Tory MP Damien Green will not face criminal charges for his alleged role in leaking confidential home office documents, the Crown Prosecutions Service has announced. Menawhile the home affairs parliamentary select committee has found that civil servants exaggerated the seriousness of the leaks, claiming they had caused ‘considerable damage to national security’.
Lib Dem shadow home secretary Chris Huhne has not minced his words:
This is a monumental shambles. It is astonishing that ministers were not consulted, if the Home Affairs Select Committee is right, as they should have realised the political consequences of being seen to harass an opposition MP for doing his job in holding the Government to account.
“Senior civil servants appear to have confused their own embarrassment with national security, and misled the police into believing that national security was involved. The Director of Public Prosecutions makes plain that it was not.
“This foolish complaint has wasted police time, tied up prosecutors unnecessarily and created a constitutional squall because of the searching of an MP’s office – and all for a matter that should have been handled as an internal civil service disciplinary case.”


4 Comments
But the committee isn’t right, or at least Keith Vaz wasn’t right this morning to suggest ministers weren’t consulted. In fact, Jacqui Smith told his committee on January 30th that she was consulted and agreed with the referral to the police.
This claim that civil servants acted on their own is quite wrong.

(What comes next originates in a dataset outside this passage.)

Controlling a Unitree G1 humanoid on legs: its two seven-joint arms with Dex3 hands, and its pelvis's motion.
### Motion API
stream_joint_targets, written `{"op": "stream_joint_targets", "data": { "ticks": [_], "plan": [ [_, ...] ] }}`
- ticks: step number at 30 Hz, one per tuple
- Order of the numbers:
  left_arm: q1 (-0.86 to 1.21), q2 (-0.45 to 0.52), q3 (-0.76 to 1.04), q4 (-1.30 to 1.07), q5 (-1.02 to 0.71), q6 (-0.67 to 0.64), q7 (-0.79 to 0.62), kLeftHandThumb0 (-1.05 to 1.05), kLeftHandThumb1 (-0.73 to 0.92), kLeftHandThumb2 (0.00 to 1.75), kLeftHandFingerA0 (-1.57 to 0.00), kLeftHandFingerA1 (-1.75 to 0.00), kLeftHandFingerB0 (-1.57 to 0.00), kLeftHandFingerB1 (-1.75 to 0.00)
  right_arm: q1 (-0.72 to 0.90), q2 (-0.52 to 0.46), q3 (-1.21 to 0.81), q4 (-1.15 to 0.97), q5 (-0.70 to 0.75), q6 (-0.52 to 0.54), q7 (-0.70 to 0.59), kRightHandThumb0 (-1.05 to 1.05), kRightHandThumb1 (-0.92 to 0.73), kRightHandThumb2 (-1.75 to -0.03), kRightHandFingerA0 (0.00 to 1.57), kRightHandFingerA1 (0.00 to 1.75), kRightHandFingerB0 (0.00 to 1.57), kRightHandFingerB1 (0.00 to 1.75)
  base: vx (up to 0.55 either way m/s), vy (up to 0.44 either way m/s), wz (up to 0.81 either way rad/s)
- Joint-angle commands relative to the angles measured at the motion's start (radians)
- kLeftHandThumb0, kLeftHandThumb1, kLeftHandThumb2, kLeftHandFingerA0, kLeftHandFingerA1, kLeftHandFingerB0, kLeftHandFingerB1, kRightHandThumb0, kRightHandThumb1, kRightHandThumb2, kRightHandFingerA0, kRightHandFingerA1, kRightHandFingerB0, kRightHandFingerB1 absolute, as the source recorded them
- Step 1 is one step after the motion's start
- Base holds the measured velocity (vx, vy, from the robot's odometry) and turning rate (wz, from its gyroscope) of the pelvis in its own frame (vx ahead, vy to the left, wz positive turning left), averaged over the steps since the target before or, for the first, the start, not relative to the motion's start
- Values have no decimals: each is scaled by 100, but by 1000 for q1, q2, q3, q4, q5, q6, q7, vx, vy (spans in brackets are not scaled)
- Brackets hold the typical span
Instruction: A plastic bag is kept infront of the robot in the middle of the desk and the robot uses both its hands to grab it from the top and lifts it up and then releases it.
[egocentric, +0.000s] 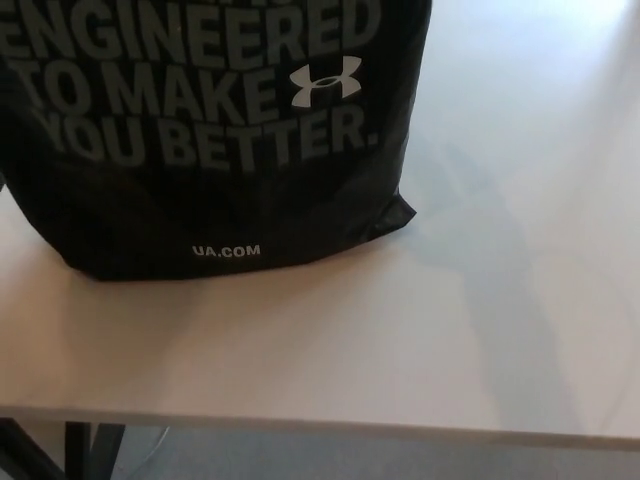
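A black plastic bag with grey lettering and a white logo fills the upper left of the head view. Its bottom edge rests on the white desk, and its top runs out of the picture. Neither of my hands shows in this view. A faint long shadow lies across the desk to the right of the bag.
The desk's front edge runs across the bottom of the picture, with grey floor below it. Dark table legs show at the lower left. Bare white desk surface stretches to the right of the bag.
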Motion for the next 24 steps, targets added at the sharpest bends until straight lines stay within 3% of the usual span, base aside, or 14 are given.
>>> {"op": "stream_joint_targets", "data": {
  "ticks": [1,3,4,8,9,10,11,12,13,14,15,18,19,24],
  "plan": [
    [322,-218,195,107,65,-502,152,-91,63,101,0,-16,0,-19,406,53,-143,-195,-14,-351,34,-82,-70,-62,2,28,0,12,0,0,0],
    [369,-283,199,82,101,-535,195,-95,68,101,-8,-24,0,-21,497,68,-157,-189,-81,-484,6,-84,-57,-98,6,21,0,10,0,0,0],
    [383,-317,196,83,115,-564,212,-94,68,101,-8,-27,0,-21,547,77,-164,-177,-111,-549,-7,-86,-58,-98,7,17,0,10,0,0,0],
    [440,-438,170,78,113,-636,215,-85,66,103,-7,-44,0,-30,723,131,-186,-128,-209,-747,-70,-86,-57,-97,3,17,1,11,0,0,0],
    [441,-454,162,89,127,-659,226,-82,83,66,-7,-41,0,-29,749,148,-183,-106,-225,-787,-87,-88,-58,-95,10,21,8,9,0,0,0],
    [450,-481,153,104,140,-693,233,-86,69,105,-11,-42,0,-26,802,168,-178,-94,-241,-820,-97,-88,-57,-95,11,19,8,9,0,0,0],
    [457,-503,147,110,139,-717,228,-82,66,99,-3,-41,-3,-30,838,178,-177,-84,-251,-848,-101,-87,-57,-93,10,19,9,10,0,0,0],
    [470,-535,137,111,127,-740,214,-84,84,66,-7,-41,-4,-28,884,195,-179,-62,-294,-889,-131,-80,-68,-63,11,24,7,21,0,0,0],
    [479,-551,130,109,120,-744,206,-84,84,66,-7,-41,-4,-28,910,208,-180,-53,-336,-903,-164,-80,-68,-63,11,24,7,21,0,0,0],
    [493,-580,117,125,113,-771,195,-85,67,102,-7,-47,-3,-29,970,233,-169,-32,-357,-929,-177,-82,-60,-75,11,28,6,20,0,0,0],
    [508,-602,100,130,96,-781,175,-84,84,65,-7,-42,-1,-28,1012,249,-161,-11,-370,-950,-186,-83,-61,-74,11,28,8,21,0,0,0],
    [519,-650,67,180,47,-822,133,-76,62,102,-6,-47,0,-31,1067,266,-130,80,-424,-1013,-233,-78,-74,-64,13,27,8,21,0,0,0],
    [527,-672,47,197,15,-828,107,-80,64,104,0,-45,0,-29,1097,275,-98,98,-427,-1003,-234,-89,-62,-97,11,23,10,18,0,0,0],
    [554,-738,-10,226,-48,-828,43,-77,62,103,-2,-44,-3,-31,1181,296,45,131,-483,-946,-257,-90,-61,-98,11,18,12,18,0,0,0]
  ]
}}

Nick Clegg is an embarrassment to an already ridiculous party
Ouch, looks like you’ve got a really duff source if that’s what they are telling you Tory Bear. Mind you, had you looked at Stephen’s post and the balance of the comments on that, you might have suspected that your source was playing you for a patsy
This Home Secretary now with these `monumental scandals’ follow the episodes of the `Carnival of Errors’ Charles Clarke, with the release of 1000 foreign prisoners, some of which were convicted child molesters : but no one had bothered to check.

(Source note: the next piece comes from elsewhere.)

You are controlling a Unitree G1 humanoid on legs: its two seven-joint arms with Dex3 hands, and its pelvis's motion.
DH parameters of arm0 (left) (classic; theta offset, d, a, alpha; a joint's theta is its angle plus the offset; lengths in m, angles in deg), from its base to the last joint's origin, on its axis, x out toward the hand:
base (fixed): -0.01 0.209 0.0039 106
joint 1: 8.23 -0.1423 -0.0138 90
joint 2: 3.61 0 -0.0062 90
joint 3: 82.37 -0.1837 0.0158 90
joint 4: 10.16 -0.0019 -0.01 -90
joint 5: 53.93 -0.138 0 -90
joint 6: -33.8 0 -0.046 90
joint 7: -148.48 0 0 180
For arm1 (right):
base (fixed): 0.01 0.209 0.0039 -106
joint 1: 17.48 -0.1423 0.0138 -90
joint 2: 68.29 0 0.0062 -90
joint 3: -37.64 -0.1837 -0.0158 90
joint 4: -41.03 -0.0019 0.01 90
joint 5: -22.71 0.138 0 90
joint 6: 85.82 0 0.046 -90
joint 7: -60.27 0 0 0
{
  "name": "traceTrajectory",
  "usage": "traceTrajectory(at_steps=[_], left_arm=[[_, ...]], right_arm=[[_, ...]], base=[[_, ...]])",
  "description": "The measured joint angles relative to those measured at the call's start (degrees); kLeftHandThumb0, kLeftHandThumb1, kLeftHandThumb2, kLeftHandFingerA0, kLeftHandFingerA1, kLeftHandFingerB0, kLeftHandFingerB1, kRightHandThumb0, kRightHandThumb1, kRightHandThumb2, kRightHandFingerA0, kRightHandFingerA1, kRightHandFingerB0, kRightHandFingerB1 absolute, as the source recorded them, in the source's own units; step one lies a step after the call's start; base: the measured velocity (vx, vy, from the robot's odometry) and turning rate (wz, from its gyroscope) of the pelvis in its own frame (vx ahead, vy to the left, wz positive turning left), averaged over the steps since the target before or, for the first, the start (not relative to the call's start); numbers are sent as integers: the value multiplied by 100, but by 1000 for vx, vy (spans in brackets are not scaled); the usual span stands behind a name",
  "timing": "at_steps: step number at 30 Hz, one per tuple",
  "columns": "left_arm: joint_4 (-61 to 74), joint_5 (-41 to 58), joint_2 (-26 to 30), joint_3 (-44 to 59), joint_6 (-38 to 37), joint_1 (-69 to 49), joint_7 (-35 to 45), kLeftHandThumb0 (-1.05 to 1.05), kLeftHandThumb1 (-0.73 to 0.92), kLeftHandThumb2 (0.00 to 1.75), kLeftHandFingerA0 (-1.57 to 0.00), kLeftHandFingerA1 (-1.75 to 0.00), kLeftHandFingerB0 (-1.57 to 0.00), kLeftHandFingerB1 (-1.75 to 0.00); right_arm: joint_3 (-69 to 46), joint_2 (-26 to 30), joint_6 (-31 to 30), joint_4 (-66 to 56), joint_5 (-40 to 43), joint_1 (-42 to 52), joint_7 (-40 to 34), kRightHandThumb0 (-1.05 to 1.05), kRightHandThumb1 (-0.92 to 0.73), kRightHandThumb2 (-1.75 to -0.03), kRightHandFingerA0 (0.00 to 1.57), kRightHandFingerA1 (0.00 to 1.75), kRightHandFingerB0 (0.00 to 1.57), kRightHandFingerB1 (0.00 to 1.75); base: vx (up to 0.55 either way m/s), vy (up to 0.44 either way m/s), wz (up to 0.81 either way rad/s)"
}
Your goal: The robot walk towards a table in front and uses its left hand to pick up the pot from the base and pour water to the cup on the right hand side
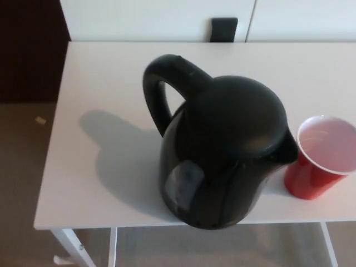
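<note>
A: What do you get from the head view?

B: You look down on a white table (100,83). A black pot (222,150) stands upright near its front edge, lid closed. Its looped handle (164,83) rises toward the picture's upper left, and the spout (286,150) points to the picture's right.

A: And the cup?

B: You see a red cup (320,161) with a pale inside standing upright just beside the pot's spout side, at the right edge of the frame, which cuts part of it off. Whether the two touch you cannot tell.

A: Is there a base under the pot?

B: You cannot make one out; the pot's body hides whatever is beneath it. Its shadow falls on the tabletop to the picture's left.

A: What about either robot hand?

B: Neither the left nor the right robot hand shows in this view, so you cannot say whether they are wide, narrow or holding something. The pot is untouched.

A: Anything else?

B: A small dark block (224,29) sits against the white wall behind the table, and brownish floor (22,167) shows at the left.
</note>
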Motion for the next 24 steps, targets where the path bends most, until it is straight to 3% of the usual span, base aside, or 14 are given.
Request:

Then there was John Reid whom decried the Home Office as too big and `Unfit for Purpose’.
Now we have Jacqui Smith, whom has tried to squeeze liberty into a pint jar, with her 42 days for unconvicted innocent citizens.
Jacqui Smith`s ID Card personal code of individual freedom pledges have been roundly denounced, as a parody of a Orwellian `Big Brother’ world and not as a modern version of democracy understood in `Individual Liberty’ by J.S Mill.